* [Collection entries]
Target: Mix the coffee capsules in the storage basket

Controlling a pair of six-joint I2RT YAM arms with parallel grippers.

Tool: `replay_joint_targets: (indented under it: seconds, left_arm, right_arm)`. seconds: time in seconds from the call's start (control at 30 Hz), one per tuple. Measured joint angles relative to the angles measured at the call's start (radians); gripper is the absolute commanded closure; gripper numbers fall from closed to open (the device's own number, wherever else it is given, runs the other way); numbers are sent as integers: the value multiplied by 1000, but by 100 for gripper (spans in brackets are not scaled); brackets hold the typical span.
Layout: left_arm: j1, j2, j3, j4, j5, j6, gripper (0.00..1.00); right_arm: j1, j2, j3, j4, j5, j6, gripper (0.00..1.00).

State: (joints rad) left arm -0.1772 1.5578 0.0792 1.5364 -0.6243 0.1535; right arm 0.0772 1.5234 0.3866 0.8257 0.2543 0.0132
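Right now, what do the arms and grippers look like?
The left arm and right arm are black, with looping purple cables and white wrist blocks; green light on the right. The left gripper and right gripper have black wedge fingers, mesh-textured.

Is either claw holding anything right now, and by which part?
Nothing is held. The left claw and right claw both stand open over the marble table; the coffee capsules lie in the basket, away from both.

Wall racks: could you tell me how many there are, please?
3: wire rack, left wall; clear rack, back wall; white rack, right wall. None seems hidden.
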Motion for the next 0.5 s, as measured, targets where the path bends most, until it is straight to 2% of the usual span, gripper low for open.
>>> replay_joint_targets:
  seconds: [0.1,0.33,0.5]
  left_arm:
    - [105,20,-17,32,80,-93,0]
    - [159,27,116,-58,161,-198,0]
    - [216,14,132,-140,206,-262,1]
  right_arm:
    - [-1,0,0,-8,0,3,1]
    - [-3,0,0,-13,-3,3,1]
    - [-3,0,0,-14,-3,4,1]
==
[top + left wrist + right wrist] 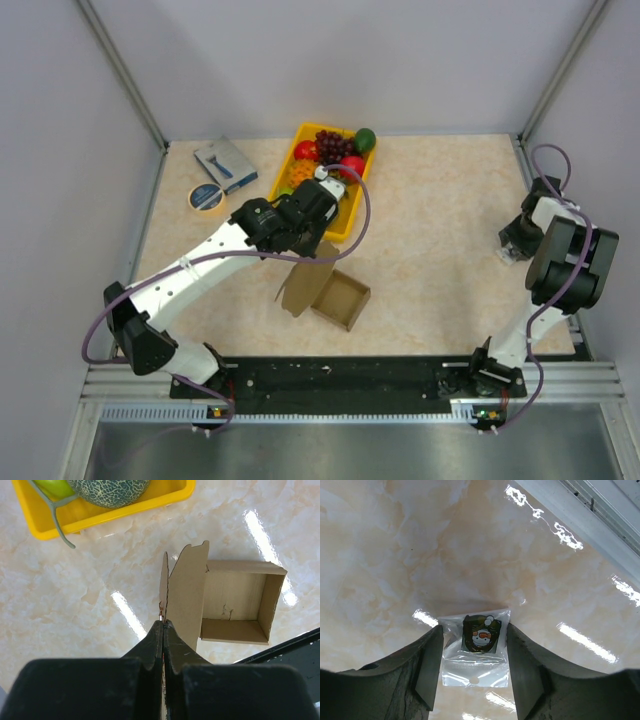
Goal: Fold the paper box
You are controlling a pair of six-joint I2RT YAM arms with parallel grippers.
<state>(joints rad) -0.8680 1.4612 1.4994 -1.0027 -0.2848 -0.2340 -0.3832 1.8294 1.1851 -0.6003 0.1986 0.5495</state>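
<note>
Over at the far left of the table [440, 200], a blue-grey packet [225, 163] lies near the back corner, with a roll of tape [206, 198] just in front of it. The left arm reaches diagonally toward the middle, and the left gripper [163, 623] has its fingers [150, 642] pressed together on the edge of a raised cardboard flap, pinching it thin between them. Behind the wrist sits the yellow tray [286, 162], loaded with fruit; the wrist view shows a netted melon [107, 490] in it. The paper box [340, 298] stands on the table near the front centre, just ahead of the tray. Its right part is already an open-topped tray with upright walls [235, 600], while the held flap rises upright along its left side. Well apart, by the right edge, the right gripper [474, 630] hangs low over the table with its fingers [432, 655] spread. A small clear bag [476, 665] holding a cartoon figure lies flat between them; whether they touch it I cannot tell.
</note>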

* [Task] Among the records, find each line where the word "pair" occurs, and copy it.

* [Answer box]
Controlling a pair of six-joint I2RT YAM arms with parallel grippers.
You are controlling a pair of six-joint I2RT YAM arms with parallel grippers.

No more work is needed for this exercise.